Your rent went up by 30%, groceries went up by 20%, but fuel went down by 10% and a new TV went down by 30%. Also people stopped buying steak because it went up 50% so we'll drop that from the basket. Let's see... if we run the numbers by dropping goods that are experiencing rapid inflation, and then weight things in a way that has no correlation with the increase in cost of living experienced by 99% of the population we get... oh look at that! 4.1%! Great news for the person who buys a new TV with their groceries every week!



> Your rent went up by 30%, groceries went up by 20%, but fuel went down by 10% and a new TV went down by 30%. Also people stopped buying steak because it went up 50% so we'll drop that from the basket.

Do you understand how StatCan calculates the CPI? What their methodology is?

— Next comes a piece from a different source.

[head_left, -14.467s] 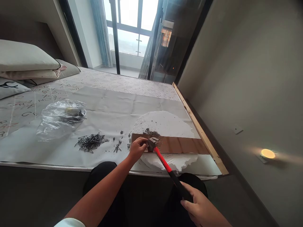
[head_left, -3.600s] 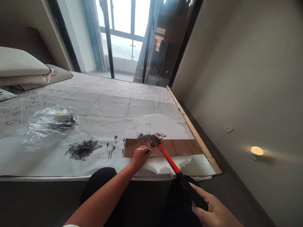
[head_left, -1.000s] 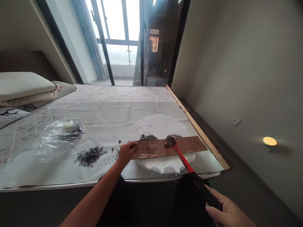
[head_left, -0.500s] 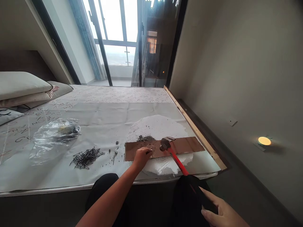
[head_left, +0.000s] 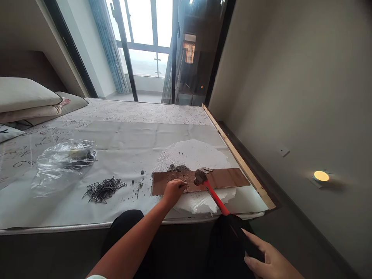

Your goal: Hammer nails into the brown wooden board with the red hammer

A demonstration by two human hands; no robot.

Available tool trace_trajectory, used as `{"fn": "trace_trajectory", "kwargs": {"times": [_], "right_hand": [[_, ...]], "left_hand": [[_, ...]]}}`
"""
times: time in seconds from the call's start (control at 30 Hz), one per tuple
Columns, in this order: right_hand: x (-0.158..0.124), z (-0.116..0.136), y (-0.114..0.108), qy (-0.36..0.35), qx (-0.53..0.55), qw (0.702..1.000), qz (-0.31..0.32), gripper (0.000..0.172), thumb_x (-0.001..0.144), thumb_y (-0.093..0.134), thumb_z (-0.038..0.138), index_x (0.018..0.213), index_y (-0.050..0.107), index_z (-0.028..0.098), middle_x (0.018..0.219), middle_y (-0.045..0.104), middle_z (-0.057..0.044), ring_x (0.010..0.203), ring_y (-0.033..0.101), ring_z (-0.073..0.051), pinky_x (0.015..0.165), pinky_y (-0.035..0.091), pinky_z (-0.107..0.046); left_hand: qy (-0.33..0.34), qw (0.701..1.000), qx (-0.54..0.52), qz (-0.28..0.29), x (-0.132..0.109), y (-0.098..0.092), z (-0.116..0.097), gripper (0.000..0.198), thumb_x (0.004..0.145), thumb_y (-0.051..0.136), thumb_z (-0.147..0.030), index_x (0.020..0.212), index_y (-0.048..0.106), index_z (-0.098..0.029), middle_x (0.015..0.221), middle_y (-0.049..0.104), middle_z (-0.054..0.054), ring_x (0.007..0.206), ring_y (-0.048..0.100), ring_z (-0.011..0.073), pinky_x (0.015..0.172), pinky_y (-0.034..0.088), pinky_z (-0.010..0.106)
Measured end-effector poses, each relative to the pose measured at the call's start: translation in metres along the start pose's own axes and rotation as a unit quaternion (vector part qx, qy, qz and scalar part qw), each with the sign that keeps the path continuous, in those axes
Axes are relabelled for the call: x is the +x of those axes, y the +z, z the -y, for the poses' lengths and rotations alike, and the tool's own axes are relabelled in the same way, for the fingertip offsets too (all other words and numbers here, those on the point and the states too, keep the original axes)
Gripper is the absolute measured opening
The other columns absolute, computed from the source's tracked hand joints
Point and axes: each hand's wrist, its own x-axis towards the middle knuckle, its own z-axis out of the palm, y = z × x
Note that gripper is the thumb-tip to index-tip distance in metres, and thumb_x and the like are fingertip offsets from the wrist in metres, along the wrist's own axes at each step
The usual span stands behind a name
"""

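My right hand (head_left: 266, 257) is closed around the black grip of a claw hammer (head_left: 217, 201). The red shaft slants up to the left, and the dark metal head is over the brown board (head_left: 226, 179). Left of the head, my left hand (head_left: 174, 190) is at the board with its fingers pinched together. Whatever is between those fingertips is too small to make out. Grey crumbs (head_left: 178, 167) are heaped along the board's far edge, with more bits scattered on it. A pile of nails (head_left: 104, 190) lies to the left on the pale sheet.
The board rests across a white round patch (head_left: 192, 151) on the sheet covering the bed. A clear plastic bag (head_left: 65, 164) with something dark inside lies at left. Pillows (head_left: 29, 97) are stacked behind it. A wooden strip (head_left: 238, 155) edges the bed beside the wall.
The view has shifted slightly. The hammer head and my left hand keep nearly the same places over the board, and both hands remain closed.
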Motion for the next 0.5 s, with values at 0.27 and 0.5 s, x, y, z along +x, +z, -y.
{"fn": "trace_trajectory", "kwargs": {"times": [0.27, 0.5], "right_hand": [[-0.004, 0.019, 0.005, -0.016, -0.044, 0.999, -0.009, 0.066, 0.075, 0.059, 0.044, 0.134, 0.044, 0.017, 0.066, 0.065, -0.004, 0.066, 0.063, -0.020, 0.083, 0.048, -0.034], [-0.008, 0.035, 0.013, -0.062, -0.069, 0.996, 0.010, 0.062, 0.075, 0.058, 0.046, 0.130, 0.050, 0.016, 0.109, 0.062, -0.012, 0.103, 0.057, -0.026, 0.096, 0.040, -0.035]], "left_hand": [[0.002, 1.000, -0.001, -0.006, -0.002, 0.003, -0.002, 0.012, 0.076, 0.060, -0.020, 0.070, 0.070, -0.019, 0.073, 0.067, 0.003, 0.068, 0.060, 0.0135, 0.062, 0.042, 0.023], [-0.002, 1.000, 0.009, -0.006, -0.005, 0.004, -0.003, 0.013, 0.077, 0.060, -0.022, 0.070, 0.070, -0.020, 0.073, 0.067, 0.002, 0.069, 0.059, 0.0134, 0.064, 0.041, 0.022]]}}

The CPI you see in the headlines is made of of various components (Shelter, Food, Transportation, etc), the proportions of which are determined by spending surveys:

* https://www.statcan.gc.ca/en/survey/household/3508

As people change their buying habits the items that are tracked also change to reflect what consumers are spending. Here are the items in each category:

* https://www.statcan.gc.ca/en/statistical-programs/document/2...

* https://www.statcan.gc.ca/en/statistical-programs/document/2...

You can see the list of changes going back to 1913 at:

* https://www.statcan.gc.ca/en/statistical-programs/document/2...

Do you think the CPI should reflect reality—i.e., track what people actually buy—or be some arbitrary list of stuff that has no relevances to people's actually basket of goods (e.g., coal and lard were removed/replaced in 1956; 35mm film removed in 2013; video rental removed in 2015).

It should also be noted that the number reported in the headlines is the national average, while the prices can vary widely depending on your location. So in the report for February 2024, the national number was 2.8%, but Alberta had 4.2% while Manitoba had 0.9%:

* https://www150.statcan.gc.ca/n1/daily-quotidien/240319/dq240... (Chart 5)

* https://www150.statcan.gc.ca/n1/pub/71-607-x/2018016/cpi-ipc...

* https://www150.statcan.gc.ca/t1/tbl1/en/tv.action?pid=181000... (searchable by province)

StatCan has a "Personal Inflation Calculator" where you can enter your own numbers/budget and find a number that may be closer to what's happening around you:

* https://www150.statcan.gc.ca/n1/pub/71-607-x/71-607-x2020015...

Remember: the CPI is a model of reality, and not reality itself. It is used as a guide, and to use the words of [Alfred Korzybski](https://en.wikipedia.org/wiki/Alfred_Korzybski):

* [The map is not the territory.](https://en.wikipedia.org/wiki/Map–territory_relation)

* https://fs.blog/map-and-territory/

Or those of statistician George Box:

* [All models are wrong but some are useful.](https://en.wikipedia.org/wiki/All_models_are_wrong)

> Great news for the person who buys a new TV with their groceries every week!

If you don't like televisions being a part of the 2.25% of the CPI that is "Household equipment":

* https://www150.statcan.gc.ca/n1/pub/71-607-x/2018016/cpi-ipc...

Then tell the average Canadian to stop buying televisions so that it does not show in spending surveys. If people stop consuming televisions it will stop being part of the Consumer Price Index, QED.

Meanwhile Food is 11% of the CPI because that is on average what the average Canadian spends on their average basket of goods per the spending surveys that StatCan gets.